Indeed. That's a very good point. Thank you for pointing out.

> >
>
> Today, I looked at gistbulkdelete and gistvacuumcleanup closely and I
> have a few observations about those which might help us to solve this
> problem for gist indexes:
> 1. Are we using memory context GistBulkDeleteResult->page_set_context?
>  It seems to me it is not being used.

Yes I also think this memory context is not being used.

> 2. Each time we perform gistbulkdelete, we always seem to reset the
> GistBulkDeleteResult stats, see gistvacuumscan.  So, how will it
> accumulate it for the cleanup phase when the vacuum needs to call
> gistbulkdelete multiple times because the available space for
> dead-tuple is filled.  It seems to me like we only use the stats from
> the very last call to gistbulkdelete.

I think you're right. gistbulkdelete scans all pages and collects all
internal pages and all empty pages. And then in gistvacuumcleanup it
uses them to unlink all empty pages. Currently it accumulates such
information over multiple gistbulkdelete calls due to missing
switching the memory context but I guess this code intends to use them
only from the very last call to gistbulkdelete.

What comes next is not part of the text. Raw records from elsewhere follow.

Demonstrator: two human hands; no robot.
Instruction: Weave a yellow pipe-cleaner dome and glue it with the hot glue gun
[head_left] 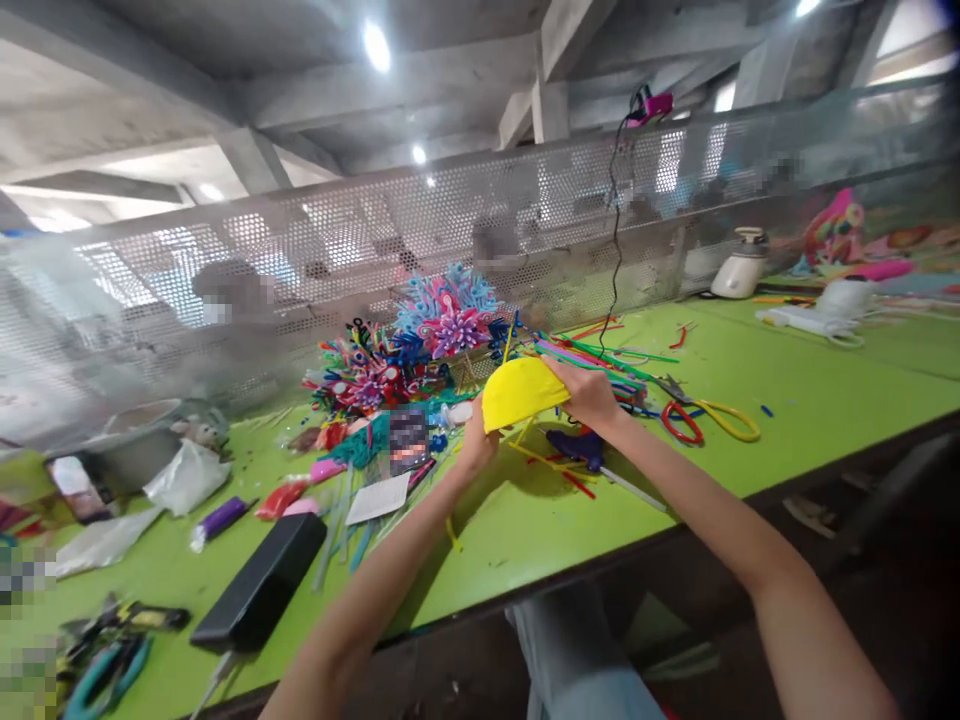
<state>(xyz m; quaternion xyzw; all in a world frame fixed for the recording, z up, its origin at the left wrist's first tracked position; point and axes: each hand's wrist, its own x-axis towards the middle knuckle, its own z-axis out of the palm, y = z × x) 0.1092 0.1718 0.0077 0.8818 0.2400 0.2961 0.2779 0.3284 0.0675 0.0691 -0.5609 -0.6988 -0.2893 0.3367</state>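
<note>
A bright yellow dome-shaped piece [525, 393], smooth on the side I see, is held up above the table between both hands. My left hand [478, 440] grips its lower left edge, with the fingers mostly hidden behind it. At the upper right edge, my right hand [589, 392] is closed on the same piece. Thin yellow strips stick out above and below it; I cannot tell whether they are attached. Just under my right hand lies a dark blue glue gun [577, 447] with short red and yellow strips around it.
Scissors [712, 418] with red and yellow handles lie to the right. Bunches of pipe-cleaner flowers [454, 310] stand behind my hands, against a perforated metal screen [555, 190]. A black box [262, 580] and pliers [109, 670] are at left, a white spray bottle [741, 265] far right.
</note>
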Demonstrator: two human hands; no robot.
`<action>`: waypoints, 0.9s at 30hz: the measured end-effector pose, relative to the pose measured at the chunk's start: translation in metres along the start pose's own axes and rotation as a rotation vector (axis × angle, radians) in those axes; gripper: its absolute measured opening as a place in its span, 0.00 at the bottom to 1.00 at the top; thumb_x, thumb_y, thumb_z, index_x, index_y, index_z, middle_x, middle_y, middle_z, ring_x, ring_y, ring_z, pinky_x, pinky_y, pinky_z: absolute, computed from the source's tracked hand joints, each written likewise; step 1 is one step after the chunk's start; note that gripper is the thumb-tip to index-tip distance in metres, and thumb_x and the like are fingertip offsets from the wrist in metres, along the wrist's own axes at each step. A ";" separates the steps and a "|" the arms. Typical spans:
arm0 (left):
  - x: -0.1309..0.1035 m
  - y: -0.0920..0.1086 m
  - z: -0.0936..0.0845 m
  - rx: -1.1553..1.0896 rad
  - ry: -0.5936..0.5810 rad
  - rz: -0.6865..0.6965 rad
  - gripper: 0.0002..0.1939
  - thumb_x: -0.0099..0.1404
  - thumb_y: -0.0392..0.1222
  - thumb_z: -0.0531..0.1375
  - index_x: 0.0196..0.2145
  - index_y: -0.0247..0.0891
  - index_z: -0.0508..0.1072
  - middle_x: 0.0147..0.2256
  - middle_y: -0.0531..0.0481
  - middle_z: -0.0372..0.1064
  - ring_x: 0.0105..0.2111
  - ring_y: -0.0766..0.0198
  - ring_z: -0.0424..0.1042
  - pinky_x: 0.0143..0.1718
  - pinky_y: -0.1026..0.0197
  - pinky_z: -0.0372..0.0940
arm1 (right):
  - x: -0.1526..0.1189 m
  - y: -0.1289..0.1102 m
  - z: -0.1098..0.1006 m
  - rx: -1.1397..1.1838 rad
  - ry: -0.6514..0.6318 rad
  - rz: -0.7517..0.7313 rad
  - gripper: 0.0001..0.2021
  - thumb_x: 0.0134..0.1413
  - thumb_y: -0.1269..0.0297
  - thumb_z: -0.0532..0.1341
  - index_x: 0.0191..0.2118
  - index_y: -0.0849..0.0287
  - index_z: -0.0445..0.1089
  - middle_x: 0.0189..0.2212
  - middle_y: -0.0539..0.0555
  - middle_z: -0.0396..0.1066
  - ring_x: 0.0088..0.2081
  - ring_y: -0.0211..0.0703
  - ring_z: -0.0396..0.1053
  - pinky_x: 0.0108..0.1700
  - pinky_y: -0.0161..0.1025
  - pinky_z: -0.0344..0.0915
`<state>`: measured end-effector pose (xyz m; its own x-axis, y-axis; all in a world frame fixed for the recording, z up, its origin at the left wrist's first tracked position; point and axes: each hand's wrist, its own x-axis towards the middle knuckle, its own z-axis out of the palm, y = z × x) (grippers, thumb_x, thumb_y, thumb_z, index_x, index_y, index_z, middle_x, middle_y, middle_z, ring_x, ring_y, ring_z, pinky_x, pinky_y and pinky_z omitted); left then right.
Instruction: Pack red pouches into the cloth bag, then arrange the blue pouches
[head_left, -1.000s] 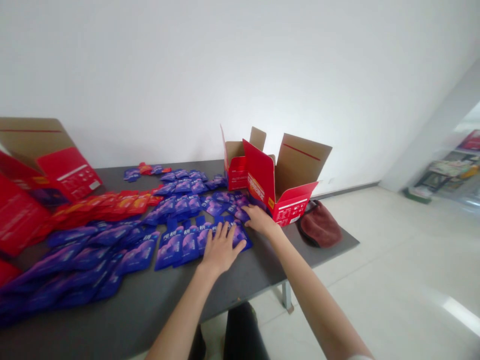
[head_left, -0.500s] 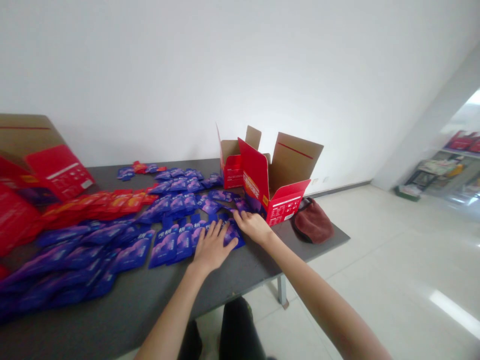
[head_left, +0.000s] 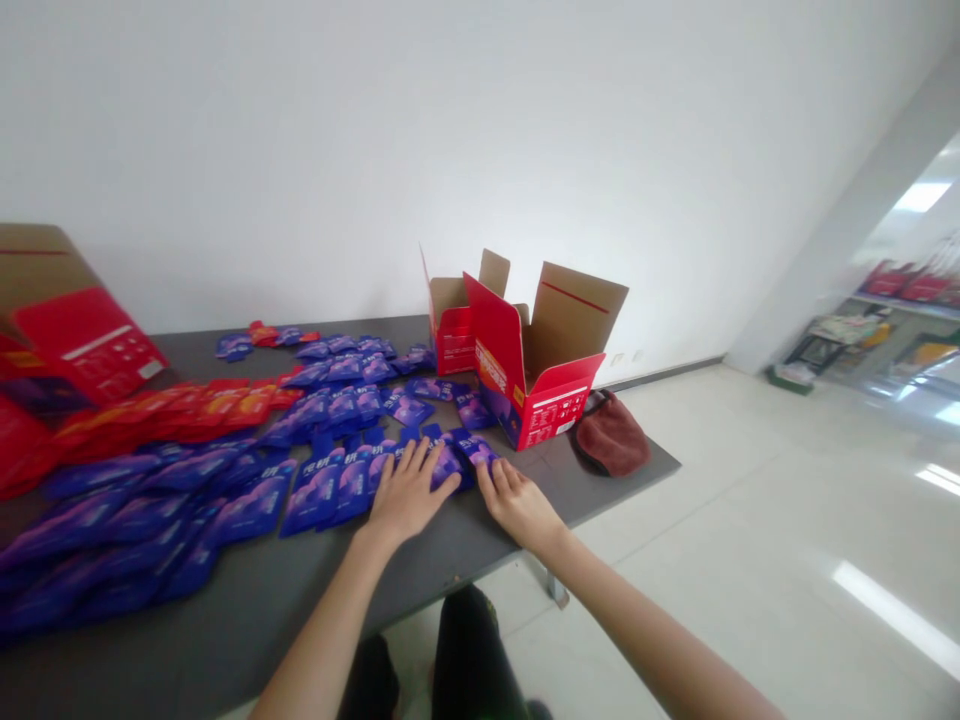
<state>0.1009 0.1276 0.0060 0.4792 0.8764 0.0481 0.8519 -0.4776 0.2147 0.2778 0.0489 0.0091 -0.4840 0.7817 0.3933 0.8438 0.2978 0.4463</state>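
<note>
My left hand [head_left: 407, 497] lies with fingers spread on a row of overlapping purple sachets [head_left: 351, 487] near the table's front edge. At the right end of that row, my right hand [head_left: 520, 503] pinches the lower corner of one purple sachet [head_left: 475, 449]. That sachet lies tilted against the end of the row. Just behind my hands are a few loose purple sachets [head_left: 409, 407]. An open red carton [head_left: 551, 405] with its flaps raised stands to the right of them, its inside mostly hidden from me.
Piles of purple [head_left: 142, 530] and red sachets [head_left: 217, 405] cover the left of the table [head_left: 322, 610]. A second open carton [head_left: 455, 340] stands behind the first, and another [head_left: 90, 345] at far left. A brown cloth [head_left: 613, 437] lies near the right edge.
My right hand has come down and toward me from beside the carton, bringing a purple sachet to the row's end. My left hand stays on the row. The view has shifted slightly.
</note>
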 end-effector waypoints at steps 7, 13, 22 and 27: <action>0.000 -0.001 0.002 0.004 0.020 0.013 0.35 0.63 0.62 0.39 0.61 0.41 0.49 0.63 0.46 0.41 0.63 0.52 0.38 0.59 0.44 0.39 | 0.023 -0.004 -0.003 0.138 -0.213 0.037 0.16 0.54 0.79 0.51 0.49 0.74 0.63 0.40 0.72 0.70 0.45 0.53 0.68 0.41 0.43 0.69; 0.000 -0.002 0.002 0.003 0.011 0.026 0.35 0.64 0.62 0.38 0.61 0.40 0.49 0.63 0.46 0.40 0.63 0.53 0.37 0.59 0.44 0.39 | 0.024 0.010 -0.014 0.385 -0.179 0.026 0.12 0.60 0.64 0.50 0.40 0.62 0.68 0.34 0.59 0.71 0.38 0.44 0.70 0.41 0.38 0.66; 0.000 -0.002 0.003 0.014 0.017 0.029 0.35 0.63 0.63 0.37 0.61 0.40 0.50 0.63 0.45 0.41 0.63 0.51 0.38 0.59 0.43 0.40 | 0.046 0.017 0.006 0.666 -0.183 0.200 0.11 0.59 0.65 0.54 0.44 0.60 0.68 0.43 0.57 0.69 0.44 0.42 0.69 0.45 0.35 0.62; 0.000 -0.002 0.003 0.021 0.024 0.032 0.35 0.64 0.63 0.37 0.61 0.40 0.50 0.63 0.46 0.42 0.63 0.52 0.38 0.59 0.43 0.39 | 0.051 0.016 0.003 0.615 -0.199 0.234 0.11 0.61 0.64 0.51 0.42 0.59 0.69 0.44 0.56 0.68 0.43 0.38 0.68 0.44 0.33 0.61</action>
<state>0.1000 0.1285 0.0027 0.5013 0.8617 0.0783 0.8407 -0.5065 0.1917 0.2673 0.0951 0.0335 -0.2704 0.9318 0.2422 0.9277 0.3195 -0.1933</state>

> 3. Do we really need to give the responsibility of deleting empty
> pages (gistvacuum_delete_empty_pages) to gistvacuumcleanup.  Can't we
> do it in gistbulkdelte?  I see one advantage of postponing it till the
> cleanup phase which is if somehow we can accumulate stats over
> multiple calls of gistbulkdelete, but I am not sure if it is feasible.
> At least, the way current code works, it seems that there is no
> advantage to postpone deleting empty pages till the cleanup phase.
>

Considering the current strategy of page deletion of gist index the
advantage of postponing the page deletion till the cleanup phase is
that we can do the bulk deletion in cleanup phase which is called at
most once. But I wonder if we can do the page deletion in the similar
way to btree index. Or even we use the current strategy I think we can
do that while not passing the pages information from bulkdelete to
vacuumcleanup using by GistBulkDeleteResult.

> If we avoid postponing deleting empty pages till the cleanup phase,
> then we don't have the problem for gist indexes.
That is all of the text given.